Project description:Vitamin D is an essential micronutrient required for normal physiological function and recognized for its role regulating calcium metabolism. Recent work is beginning to emerge demonstrating a role for vitamin D in chronic illnesses, such as cancer. Circulating serum levels of 25(OH)D2/3 were quantitatively measured using sensitive ultraperformance liquid chromatography coupled to tandem mass spectrometry (UPLC-MS/MS) in 406 lung cancer cases and 437 population controls, while 1,25(OH)2 D2/3 levels were measured in a subset of 90 cases and 104 controls using the same method, from the NCI-MD case-control cohort. 25(OH)D3 levels were inversely associated with lung cancer status across quartiles (Q2 vs. Q1: ORadjusted = 0.5, 95% CI = 0.3-0.8; Q3 vs. Q1: ORadjusted = 0.5, 95% CI = 0.3-0.8; Q4 vs. Q1: ORadjusted = 0.5, 95% CI = 0.2-0.9; Ptrend = 0.004). Levels of 1,25(OH)2 D3 were also inversely associated with lung cancer status (Q2 vs. Q1: ORadjusted = 0.2, 95% CI = 0.03-0.7; Q3 vs. Q1: ORadjusted = 0.1, 95% CI = 0.01-0.4; Q4 vs. Q1: ORadjusted = 0.04, 95% CI = 0.01-0.3; Ptrend <0.0001). Although the observed trends were similar for the 25(OH)D2 (Ptrend = 0.08), no significant associations were seen between vitamin D2 and lung cancer status. Additionally, genotyping of 296 SNPs in the same subjects resulted in findings that 27 SNPs, predominantly in CYP24A1 and VDR genes, were significantly associated with lung cancer status, affected mRNA expression, and modulated vitamin D levels.

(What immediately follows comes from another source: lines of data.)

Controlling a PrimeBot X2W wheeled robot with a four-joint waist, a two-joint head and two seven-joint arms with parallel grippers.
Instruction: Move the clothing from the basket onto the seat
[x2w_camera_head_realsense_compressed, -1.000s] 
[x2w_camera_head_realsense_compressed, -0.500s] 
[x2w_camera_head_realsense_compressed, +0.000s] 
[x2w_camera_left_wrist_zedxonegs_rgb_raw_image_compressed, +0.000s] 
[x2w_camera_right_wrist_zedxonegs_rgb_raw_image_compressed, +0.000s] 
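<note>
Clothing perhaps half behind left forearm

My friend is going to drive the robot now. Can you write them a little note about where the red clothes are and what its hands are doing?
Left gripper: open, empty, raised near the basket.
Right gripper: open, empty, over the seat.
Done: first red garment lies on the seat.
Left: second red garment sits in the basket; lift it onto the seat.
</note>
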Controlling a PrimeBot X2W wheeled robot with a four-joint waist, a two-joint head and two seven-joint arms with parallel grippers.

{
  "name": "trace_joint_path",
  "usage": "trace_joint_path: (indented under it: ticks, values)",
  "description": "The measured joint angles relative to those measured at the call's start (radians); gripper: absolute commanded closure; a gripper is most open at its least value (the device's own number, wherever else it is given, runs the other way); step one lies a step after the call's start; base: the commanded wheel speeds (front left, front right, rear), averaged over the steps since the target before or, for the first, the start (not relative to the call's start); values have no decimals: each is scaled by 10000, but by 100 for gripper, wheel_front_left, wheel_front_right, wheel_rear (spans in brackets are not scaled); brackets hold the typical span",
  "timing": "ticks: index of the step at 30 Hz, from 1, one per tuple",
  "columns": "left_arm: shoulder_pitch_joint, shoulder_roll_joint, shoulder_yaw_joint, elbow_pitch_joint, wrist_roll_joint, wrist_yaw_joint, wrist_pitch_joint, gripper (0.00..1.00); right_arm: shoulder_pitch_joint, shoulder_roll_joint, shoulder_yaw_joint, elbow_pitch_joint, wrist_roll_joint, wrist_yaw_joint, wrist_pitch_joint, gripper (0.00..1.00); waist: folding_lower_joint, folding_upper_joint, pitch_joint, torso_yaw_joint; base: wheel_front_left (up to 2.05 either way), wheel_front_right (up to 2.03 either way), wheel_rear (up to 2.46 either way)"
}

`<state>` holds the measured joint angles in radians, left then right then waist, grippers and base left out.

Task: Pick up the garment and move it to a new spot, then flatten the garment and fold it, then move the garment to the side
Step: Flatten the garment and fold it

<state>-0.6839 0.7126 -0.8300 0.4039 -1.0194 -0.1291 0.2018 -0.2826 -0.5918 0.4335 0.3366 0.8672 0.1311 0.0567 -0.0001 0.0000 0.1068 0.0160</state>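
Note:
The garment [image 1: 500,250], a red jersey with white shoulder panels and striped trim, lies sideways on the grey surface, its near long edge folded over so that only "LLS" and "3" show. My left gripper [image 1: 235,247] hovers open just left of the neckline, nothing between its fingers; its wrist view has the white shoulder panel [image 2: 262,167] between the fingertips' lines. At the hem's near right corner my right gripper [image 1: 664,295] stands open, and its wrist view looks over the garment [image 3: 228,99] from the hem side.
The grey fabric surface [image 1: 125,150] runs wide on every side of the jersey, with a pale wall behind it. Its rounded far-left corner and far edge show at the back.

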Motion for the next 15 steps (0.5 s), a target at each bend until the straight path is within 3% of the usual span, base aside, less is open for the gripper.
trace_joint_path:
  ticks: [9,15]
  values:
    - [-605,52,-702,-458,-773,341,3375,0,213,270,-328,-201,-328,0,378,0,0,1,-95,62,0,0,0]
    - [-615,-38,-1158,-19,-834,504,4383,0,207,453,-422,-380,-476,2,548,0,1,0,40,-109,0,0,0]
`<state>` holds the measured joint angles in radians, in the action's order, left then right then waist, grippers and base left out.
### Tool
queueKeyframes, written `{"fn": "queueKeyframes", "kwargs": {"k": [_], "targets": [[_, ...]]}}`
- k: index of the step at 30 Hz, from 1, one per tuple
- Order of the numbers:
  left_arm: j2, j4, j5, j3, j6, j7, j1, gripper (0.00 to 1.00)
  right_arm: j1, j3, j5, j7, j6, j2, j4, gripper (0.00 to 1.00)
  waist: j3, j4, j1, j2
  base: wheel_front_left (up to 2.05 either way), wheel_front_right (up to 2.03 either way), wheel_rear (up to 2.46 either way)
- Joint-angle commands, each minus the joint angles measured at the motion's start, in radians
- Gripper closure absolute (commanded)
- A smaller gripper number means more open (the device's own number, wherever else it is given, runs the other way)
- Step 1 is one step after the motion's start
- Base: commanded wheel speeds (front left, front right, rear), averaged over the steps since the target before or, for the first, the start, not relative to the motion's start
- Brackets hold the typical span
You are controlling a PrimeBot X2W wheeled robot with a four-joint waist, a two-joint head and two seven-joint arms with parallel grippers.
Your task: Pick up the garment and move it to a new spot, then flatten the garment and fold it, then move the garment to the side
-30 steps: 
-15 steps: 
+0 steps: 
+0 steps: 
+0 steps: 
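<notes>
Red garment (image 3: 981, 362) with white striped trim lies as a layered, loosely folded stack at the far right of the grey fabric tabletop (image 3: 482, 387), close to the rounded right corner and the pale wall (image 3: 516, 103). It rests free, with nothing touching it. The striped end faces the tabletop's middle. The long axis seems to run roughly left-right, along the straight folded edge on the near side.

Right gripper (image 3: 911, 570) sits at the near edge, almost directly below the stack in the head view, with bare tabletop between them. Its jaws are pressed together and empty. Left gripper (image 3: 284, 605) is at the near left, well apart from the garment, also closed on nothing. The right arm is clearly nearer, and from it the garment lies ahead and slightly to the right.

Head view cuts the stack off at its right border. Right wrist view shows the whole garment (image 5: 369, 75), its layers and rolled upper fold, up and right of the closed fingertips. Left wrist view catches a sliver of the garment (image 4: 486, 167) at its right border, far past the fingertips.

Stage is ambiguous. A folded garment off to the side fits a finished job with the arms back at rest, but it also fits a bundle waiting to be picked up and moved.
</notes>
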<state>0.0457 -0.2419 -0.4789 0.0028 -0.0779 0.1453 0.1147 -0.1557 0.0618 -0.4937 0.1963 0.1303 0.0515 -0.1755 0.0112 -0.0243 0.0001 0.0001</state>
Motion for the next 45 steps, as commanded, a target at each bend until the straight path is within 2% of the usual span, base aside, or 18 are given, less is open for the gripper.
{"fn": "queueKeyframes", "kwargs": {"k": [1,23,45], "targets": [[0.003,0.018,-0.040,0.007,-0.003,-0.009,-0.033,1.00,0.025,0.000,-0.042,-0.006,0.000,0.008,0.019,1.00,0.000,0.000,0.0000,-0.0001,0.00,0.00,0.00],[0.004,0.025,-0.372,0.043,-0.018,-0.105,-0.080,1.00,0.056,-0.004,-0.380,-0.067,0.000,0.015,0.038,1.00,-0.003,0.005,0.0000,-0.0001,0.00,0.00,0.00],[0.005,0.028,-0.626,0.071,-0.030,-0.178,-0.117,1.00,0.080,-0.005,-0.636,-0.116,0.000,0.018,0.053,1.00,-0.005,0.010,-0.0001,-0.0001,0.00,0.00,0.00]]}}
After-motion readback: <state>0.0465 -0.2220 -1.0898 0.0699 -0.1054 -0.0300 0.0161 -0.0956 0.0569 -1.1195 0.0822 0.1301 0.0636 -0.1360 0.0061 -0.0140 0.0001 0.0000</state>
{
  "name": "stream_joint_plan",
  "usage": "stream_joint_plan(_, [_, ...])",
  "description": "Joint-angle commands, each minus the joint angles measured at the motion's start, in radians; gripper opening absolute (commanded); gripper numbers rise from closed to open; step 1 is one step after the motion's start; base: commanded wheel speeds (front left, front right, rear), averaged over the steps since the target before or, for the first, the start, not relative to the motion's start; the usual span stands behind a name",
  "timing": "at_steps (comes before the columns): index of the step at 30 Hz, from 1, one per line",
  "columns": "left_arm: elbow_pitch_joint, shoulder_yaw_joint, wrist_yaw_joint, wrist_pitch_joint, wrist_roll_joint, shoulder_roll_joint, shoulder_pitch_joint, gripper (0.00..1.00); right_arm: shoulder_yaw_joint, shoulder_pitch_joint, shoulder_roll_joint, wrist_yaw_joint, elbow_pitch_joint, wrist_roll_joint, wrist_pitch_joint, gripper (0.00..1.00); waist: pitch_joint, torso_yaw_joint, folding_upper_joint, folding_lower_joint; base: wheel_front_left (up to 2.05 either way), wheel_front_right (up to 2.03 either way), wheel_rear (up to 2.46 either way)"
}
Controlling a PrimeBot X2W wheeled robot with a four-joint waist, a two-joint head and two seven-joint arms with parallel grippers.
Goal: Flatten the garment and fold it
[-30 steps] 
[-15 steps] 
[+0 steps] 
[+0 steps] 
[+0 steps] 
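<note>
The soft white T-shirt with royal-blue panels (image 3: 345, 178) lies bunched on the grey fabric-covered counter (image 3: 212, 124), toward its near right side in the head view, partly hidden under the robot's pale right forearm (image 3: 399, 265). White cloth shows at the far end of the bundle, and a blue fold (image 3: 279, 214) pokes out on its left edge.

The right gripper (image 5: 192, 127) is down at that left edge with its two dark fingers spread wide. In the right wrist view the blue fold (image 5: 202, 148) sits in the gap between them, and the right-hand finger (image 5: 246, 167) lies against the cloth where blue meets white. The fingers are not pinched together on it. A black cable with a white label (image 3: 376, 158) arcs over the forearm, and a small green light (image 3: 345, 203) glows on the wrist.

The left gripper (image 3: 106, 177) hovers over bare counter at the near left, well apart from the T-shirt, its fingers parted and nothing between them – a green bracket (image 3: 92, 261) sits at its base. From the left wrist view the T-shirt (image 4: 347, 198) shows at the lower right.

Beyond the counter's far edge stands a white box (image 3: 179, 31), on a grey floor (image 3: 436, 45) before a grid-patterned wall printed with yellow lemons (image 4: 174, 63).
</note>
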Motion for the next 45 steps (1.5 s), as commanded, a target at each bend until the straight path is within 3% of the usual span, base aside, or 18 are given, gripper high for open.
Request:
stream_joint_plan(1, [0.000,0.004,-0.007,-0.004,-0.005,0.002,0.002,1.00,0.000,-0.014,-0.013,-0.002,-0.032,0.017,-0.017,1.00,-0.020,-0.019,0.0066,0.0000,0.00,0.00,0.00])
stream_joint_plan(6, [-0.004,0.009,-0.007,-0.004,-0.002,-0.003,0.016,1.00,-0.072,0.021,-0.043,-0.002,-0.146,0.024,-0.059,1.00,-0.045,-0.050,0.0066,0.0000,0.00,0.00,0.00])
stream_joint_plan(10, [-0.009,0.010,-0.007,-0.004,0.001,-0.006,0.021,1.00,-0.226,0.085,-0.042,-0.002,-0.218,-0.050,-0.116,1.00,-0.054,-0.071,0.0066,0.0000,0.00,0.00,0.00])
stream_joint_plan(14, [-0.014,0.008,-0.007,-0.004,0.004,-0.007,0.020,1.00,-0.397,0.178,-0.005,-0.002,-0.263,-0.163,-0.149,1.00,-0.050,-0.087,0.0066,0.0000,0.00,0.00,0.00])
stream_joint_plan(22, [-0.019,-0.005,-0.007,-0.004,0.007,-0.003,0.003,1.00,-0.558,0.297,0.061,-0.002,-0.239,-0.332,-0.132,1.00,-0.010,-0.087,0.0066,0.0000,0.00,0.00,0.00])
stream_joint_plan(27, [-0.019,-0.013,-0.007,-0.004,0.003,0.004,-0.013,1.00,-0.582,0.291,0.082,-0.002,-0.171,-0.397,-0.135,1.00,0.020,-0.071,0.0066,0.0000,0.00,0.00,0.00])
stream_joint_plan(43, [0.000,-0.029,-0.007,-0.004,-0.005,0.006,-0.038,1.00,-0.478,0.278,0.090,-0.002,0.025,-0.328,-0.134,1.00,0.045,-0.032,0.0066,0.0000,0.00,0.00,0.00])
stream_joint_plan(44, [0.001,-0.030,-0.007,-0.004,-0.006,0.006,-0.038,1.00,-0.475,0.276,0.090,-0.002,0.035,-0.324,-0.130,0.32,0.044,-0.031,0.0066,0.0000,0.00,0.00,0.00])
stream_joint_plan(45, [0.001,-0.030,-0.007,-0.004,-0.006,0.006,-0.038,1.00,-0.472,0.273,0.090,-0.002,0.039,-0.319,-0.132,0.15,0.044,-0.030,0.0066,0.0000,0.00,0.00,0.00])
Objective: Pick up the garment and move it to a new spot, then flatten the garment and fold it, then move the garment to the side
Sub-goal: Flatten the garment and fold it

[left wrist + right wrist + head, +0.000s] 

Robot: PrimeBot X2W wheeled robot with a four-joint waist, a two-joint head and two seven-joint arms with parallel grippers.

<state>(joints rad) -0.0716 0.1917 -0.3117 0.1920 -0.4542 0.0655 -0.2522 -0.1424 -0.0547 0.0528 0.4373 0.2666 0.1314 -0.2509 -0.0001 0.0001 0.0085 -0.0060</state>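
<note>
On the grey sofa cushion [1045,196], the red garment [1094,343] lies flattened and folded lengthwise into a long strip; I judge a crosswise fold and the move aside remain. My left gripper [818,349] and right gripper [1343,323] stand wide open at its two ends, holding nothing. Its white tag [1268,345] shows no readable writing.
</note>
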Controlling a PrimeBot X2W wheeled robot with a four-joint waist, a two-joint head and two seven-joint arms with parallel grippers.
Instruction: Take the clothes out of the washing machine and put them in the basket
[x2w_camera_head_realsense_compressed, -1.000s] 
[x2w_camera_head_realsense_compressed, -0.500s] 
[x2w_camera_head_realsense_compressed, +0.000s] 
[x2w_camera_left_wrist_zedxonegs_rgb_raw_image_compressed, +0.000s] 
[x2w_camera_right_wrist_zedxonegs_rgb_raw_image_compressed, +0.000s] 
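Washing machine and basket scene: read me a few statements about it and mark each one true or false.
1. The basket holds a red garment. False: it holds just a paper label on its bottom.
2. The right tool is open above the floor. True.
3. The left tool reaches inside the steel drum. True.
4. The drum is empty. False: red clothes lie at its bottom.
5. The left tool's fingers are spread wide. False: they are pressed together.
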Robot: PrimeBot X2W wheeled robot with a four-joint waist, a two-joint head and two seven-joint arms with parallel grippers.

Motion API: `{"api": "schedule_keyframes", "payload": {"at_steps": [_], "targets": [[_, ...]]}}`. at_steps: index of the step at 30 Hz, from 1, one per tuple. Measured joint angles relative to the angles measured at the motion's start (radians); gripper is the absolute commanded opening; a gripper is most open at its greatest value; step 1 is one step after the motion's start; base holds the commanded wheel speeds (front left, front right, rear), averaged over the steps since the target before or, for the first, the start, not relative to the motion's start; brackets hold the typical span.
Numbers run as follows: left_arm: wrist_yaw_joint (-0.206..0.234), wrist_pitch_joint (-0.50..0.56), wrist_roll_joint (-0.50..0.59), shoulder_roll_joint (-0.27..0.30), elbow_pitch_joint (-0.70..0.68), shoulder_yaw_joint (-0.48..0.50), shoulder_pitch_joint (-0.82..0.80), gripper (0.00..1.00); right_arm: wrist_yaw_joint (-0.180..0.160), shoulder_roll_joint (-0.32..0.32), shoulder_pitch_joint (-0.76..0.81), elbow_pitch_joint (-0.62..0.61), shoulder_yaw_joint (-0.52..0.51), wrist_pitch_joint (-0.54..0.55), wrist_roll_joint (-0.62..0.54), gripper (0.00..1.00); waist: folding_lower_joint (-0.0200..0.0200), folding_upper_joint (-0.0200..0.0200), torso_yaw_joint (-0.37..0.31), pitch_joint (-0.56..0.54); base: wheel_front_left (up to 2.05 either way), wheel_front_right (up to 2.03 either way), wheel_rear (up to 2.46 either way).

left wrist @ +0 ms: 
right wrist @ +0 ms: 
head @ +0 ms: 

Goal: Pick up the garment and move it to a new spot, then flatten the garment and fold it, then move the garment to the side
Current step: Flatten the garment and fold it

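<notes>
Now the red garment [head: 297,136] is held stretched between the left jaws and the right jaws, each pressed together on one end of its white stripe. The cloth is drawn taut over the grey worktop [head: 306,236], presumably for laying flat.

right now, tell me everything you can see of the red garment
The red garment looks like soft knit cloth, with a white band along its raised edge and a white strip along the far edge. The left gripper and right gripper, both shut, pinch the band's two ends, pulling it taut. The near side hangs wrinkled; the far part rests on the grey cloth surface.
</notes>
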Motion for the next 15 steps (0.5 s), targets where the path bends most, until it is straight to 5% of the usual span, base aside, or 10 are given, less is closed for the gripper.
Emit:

These findings suggest a protective role for vitamin D3 in lung cancer, with similar trends but insignificant findings for D2 . Vitamin D3 levels appeared to be modulated by genetic variation in CYP24A1 and VDR genes. Additional research to illuminate the mechanism(s) through which vitamin D exacerbates effects against lung carcinogenesis is warranted.